• [Assignment] Please return the data word for word and leave out any picture it contains.

• [Given material]

☆ ☆ ☆ ☆ ☆

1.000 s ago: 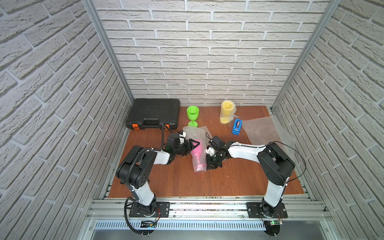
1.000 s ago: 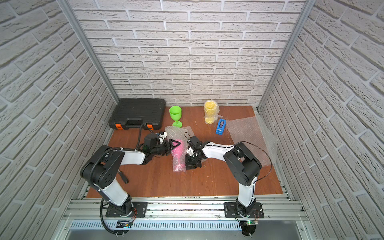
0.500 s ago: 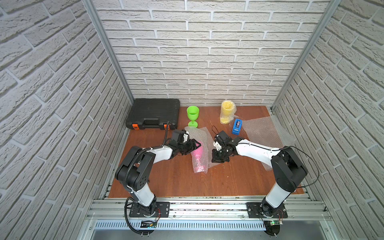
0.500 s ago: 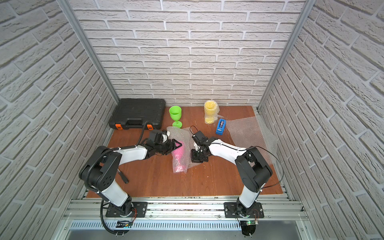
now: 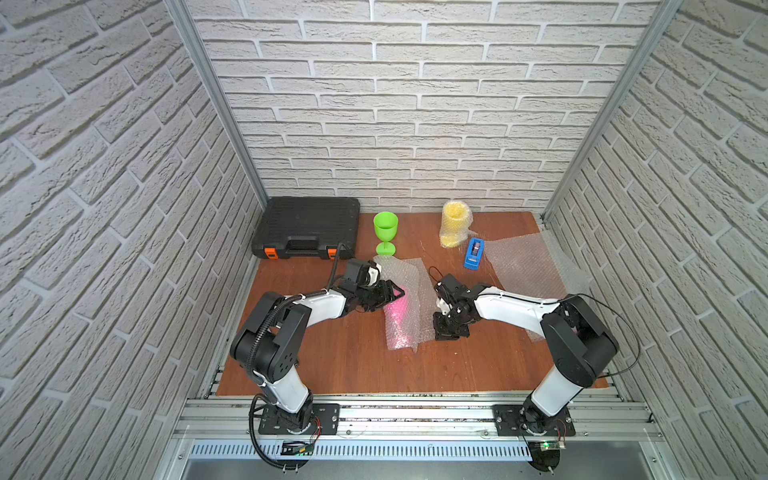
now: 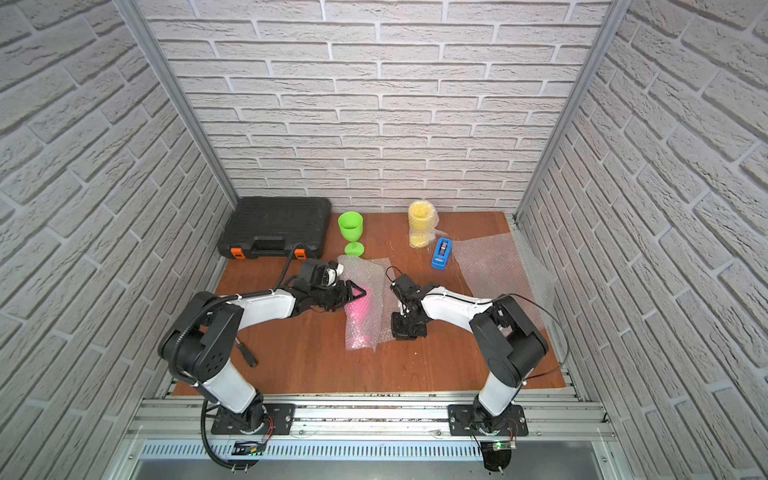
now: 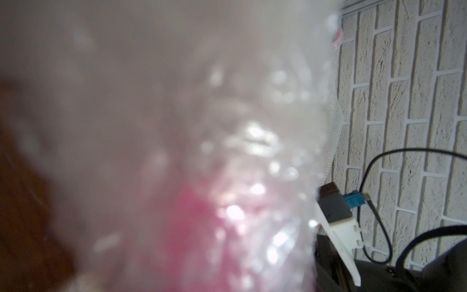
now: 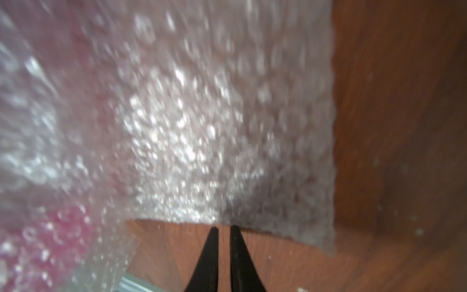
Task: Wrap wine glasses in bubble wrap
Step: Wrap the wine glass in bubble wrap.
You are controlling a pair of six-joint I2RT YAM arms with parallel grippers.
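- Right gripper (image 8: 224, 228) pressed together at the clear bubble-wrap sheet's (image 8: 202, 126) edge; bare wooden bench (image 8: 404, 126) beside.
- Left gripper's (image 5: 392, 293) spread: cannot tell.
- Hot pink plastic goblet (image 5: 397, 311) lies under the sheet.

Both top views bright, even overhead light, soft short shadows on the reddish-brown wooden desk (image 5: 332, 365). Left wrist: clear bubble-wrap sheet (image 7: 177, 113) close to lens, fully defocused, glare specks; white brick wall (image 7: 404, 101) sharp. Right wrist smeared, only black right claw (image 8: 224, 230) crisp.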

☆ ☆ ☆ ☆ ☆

• [Task result]
1.000 s ago: 
1.000 s ago: 
0.500 s ago: 
0.500 s ago: 
now: 
now: 
now: 
now: 
Task: Wrap wine glasses in bubble wrap
Step: Wrap the wine glass in bubble wrap.
You are controlling a pair of six-joint I2RT YAM arms with parallel grippers.
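- Right gripper (image 8: 224, 228) pressed together at the clear bubble-wrap sheet's (image 8: 202, 126) edge; bare wooden bench (image 8: 404, 126) beside.
- Left gripper's (image 5: 392, 293) spread: cannot tell.
- Hot pink plastic goblet (image 5: 397, 311) lies under the sheet.

Both top views bright, even overhead light, soft short shadows on the reddish-brown wooden desk (image 5: 332, 365). Left wrist: clear bubble-wrap sheet (image 7: 177, 113) close to lens, fully defocused, glare specks; white brick wall (image 7: 404, 101) sharp. Right wrist smeared, only black right claw (image 8: 224, 230) crisp.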

The exercise is fully answered.